Stop frame animation creates the illusion of movement by playing a series of still images in quick succession. Key frame animation achieves a similar effect by defining a start and end point, how long it takes to move from one to the other, and the shape of the path. Keynote can achieve this effect in two ways: as a transition from slide to slide, or as an action within the same slide. These techniques can be used to make your presentations more dynamic and eye-catching, but also as a way to create simple animated movies.
Duplicate slide (Edit > Duplicate, or Command-D).
On the duplicate slide move the object you wish to animate to its end location (you can lock other objects by choosing Arrange > Lock or Command-L).
In the Inspector (Option-Command-I) choose the Slide Inspector, make sure the Transition button is selected, then with the first slide selected in the Navigator (View > Navigator) choose the Magic Move effect.
The Slide Inspector, with Transition set to Magic Move .
If you're using Keynote to create an animated movie (rather than simply as an effect in a presentation), you will also need to start transitions automatically and decide how long the delay between slides should be.
To export your slides as a movie, choose Share > Export then click the QuickTime button.
Choose Fixed Timing from the Playback Uses: drop down menu. If you set the slides to transition automatically in the Inspector, slide and build durations in the Export window will be ignored.
The indicated Slide and Build durations are ignored if the Start Transition is set to ‘Automatically’ in the Slide Inspector.

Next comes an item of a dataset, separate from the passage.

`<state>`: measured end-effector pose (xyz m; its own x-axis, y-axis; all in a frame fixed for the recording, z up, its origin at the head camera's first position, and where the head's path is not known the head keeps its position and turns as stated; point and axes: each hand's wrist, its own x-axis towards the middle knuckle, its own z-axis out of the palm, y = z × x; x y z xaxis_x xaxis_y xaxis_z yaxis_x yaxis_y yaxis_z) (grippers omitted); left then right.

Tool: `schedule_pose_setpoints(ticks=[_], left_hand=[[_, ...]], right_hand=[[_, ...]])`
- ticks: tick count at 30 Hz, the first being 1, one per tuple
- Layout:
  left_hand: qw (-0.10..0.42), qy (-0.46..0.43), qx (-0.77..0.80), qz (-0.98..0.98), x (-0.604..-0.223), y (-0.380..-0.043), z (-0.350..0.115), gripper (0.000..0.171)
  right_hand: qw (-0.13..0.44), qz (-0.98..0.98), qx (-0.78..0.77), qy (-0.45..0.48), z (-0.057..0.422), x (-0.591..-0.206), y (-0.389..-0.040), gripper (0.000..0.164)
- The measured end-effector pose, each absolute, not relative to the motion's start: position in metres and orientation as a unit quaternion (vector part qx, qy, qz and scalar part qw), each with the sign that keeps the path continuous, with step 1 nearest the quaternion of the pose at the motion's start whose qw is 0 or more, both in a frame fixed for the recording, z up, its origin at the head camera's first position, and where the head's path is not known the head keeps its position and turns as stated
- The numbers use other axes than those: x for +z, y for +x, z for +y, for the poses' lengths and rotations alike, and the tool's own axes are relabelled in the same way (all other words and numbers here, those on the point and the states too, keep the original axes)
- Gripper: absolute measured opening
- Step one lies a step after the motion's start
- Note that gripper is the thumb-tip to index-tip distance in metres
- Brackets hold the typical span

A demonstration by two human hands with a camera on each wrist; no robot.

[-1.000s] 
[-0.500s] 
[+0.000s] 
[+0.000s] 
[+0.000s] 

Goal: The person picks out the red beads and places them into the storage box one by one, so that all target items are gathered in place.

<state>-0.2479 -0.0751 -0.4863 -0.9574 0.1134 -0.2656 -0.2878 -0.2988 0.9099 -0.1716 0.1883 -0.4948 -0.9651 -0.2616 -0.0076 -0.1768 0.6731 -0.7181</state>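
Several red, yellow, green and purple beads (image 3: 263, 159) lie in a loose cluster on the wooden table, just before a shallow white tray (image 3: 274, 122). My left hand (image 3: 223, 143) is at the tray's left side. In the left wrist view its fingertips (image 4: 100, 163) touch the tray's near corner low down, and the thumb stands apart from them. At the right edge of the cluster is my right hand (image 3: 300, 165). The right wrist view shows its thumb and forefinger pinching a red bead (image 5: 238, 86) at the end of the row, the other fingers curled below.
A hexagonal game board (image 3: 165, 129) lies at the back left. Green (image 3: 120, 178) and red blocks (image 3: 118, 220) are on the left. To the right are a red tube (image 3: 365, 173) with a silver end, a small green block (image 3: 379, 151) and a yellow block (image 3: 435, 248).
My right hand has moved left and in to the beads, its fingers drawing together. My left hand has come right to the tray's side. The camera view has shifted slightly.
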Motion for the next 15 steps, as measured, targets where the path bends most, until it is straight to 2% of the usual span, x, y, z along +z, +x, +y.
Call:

It is important to note that using this method, Keynote places a slight pause between slides, whatever your settings for delay and/or duration, so if you want the effect of constant smooth animation with no pauses, then the next method is for you!
This method allows you to duplicate an object (image, shape, text box) on the same slide and define the path along which it travels.

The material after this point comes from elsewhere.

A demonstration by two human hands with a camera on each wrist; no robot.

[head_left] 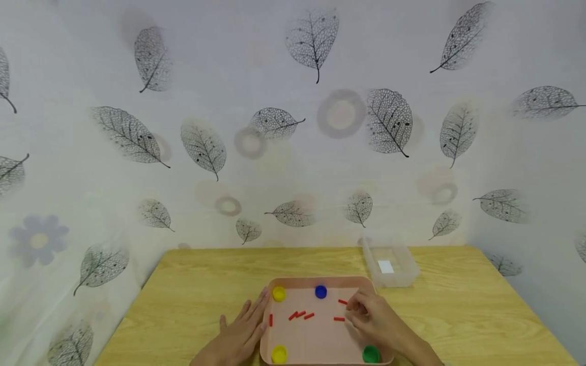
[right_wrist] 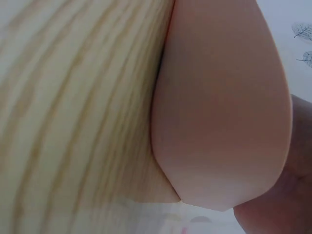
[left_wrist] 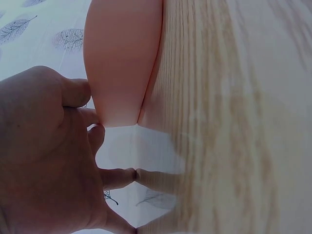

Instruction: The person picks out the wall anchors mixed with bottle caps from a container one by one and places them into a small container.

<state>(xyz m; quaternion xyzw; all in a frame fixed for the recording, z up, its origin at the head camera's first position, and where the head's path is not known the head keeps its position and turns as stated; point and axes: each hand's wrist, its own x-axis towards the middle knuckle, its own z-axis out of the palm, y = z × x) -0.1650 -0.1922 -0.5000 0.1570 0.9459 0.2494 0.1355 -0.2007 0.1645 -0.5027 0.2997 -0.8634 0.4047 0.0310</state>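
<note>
A shallow pink tray lies on the table. My left hand rests along its left wall with the fingers extended, and in the left wrist view the left hand is beside that outer wall. Over the tray's right part, my right hand has curled fingers and pinches the end of a small red stick. Another red stick lies just below these fingertips. Several red sticks lie slanted near the middle, and one red stick stands lengthwise by the left wall.
Yellow caps sit in the tray's two left corners. A blue cap is at the back edge and a green cap at the front right. Behind the tray, a clear plastic box with a white label stands on the wooden table.
</note>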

Select the object you wish to animate.
In the Inspector (Option-Command-I) choose the Build Inspector.
Click the Action button then choose the ‘Move’ effect – a copy of the object will appear (known as a ghost) and a red path joining it to the original.
Object with its ghost and motion path.
Move the ghost object to its destination. You can create complex paths by using one of the following methods:
Option-Click on the path to create a node and move the node; in this case the properties in the Build Inspector will apply to the whole path.

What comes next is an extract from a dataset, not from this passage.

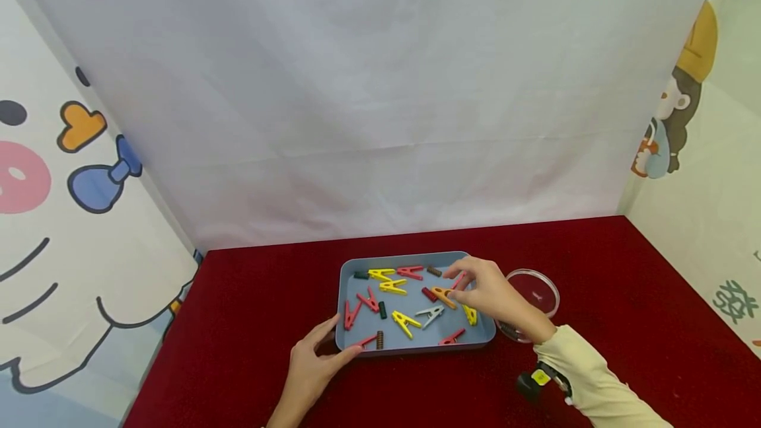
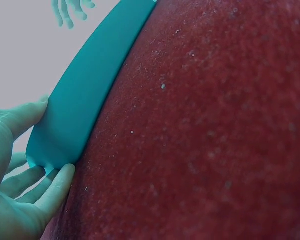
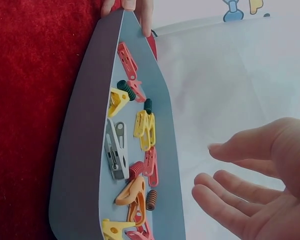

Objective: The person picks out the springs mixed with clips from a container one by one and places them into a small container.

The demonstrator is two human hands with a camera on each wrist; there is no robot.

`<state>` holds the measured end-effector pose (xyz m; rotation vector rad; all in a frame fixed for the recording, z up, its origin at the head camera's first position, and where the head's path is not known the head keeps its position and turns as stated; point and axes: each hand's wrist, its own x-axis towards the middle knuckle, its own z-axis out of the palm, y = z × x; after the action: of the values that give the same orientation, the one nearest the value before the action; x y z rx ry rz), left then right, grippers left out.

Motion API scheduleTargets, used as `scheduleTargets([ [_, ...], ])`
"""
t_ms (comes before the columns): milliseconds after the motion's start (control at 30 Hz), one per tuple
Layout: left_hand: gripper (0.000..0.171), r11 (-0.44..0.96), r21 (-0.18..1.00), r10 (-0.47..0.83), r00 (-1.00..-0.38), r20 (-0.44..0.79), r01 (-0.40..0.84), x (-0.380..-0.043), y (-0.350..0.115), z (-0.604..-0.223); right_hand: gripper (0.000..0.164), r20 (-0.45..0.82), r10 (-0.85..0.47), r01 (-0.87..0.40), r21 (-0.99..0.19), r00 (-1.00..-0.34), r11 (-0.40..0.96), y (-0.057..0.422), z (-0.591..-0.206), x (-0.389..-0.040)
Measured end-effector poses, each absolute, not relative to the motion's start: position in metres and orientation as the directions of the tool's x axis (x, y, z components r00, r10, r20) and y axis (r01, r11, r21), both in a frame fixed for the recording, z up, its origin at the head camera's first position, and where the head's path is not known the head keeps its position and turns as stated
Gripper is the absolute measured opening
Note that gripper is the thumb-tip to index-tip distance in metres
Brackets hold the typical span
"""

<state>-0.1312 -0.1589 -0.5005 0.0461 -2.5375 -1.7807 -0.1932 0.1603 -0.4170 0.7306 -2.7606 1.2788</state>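
The orange clip slants far-left to near-right in the tray, just left of my nearer, empty, open-fingered right hand, while my left hand grips the tray's near-left corner.

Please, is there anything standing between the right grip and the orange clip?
Nothing visible does: the right grip is over the tray, and the red spring lies beside the orange clip, not on it.

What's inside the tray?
Red clips, yellow clips, an orange clip, a grey clip and little coils. In the head view, the right hand covers part of the tray, hiding whatever is there.
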Motion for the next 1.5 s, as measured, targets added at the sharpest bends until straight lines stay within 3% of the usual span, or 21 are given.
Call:
scheduleTargets([
  [567, 0.073, 0.351, 0.936, -0.060, -0.998, 0.019, -0.003, -0.133, -0.158, -0.505, 0.027, 0.167, -0.450, -0.424, -0.709, -0.877, 0.564, 0.142, -0.428, -0.206],
  [1500, 0.075, 0.375, 0.927, -0.038, -0.999, 0.037, 0.020, -0.132, -0.161, -0.506, 0.021, 0.029, -0.448, -0.379, -0.583, -0.894, 0.718, 0.121, -0.444, -0.230],
])
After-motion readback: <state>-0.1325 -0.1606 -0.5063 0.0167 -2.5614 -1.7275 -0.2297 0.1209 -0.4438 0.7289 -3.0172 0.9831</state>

Click the ‘Add Action’ plus button: this adds another ghost with a second path whose properties are independent of the first.
Clicking the ‘Add Action’ button allows you to define a ‘complex’ path.
Once you have more than one moving object on the same slide, viewing paths is achieved by clicking the red button at the bottom right hand corner of an object to reveal its ghosts and their motion paths. These disappear when you click another object so Option-Click on the button to keep them visible.
To select a path click on it with the mouse, or click the ‘More Options’ button in the Build Inspector and select from the list. You can also use this list to reorder the actions, and decide when they start. Again, if your aim is to create a freestanding animated movie (as opposed to an animated presentation), you will probably want to choose to start Builds (or Actions in this case) automatically.
A neat effect that you can create using this action is scrolling titles:
Start by writing your titles - add returns at the top and bottom of the text box.
Drag the text box to the bottom of the slide so you can’t see the text.
Add a Move action.
Drag the ghost to the top of the slide so you can’t see the text.
To make the movie file as smooth as possible choose Custom... from the Formats drop-down menu.
Set the frame rate as high as it will go!.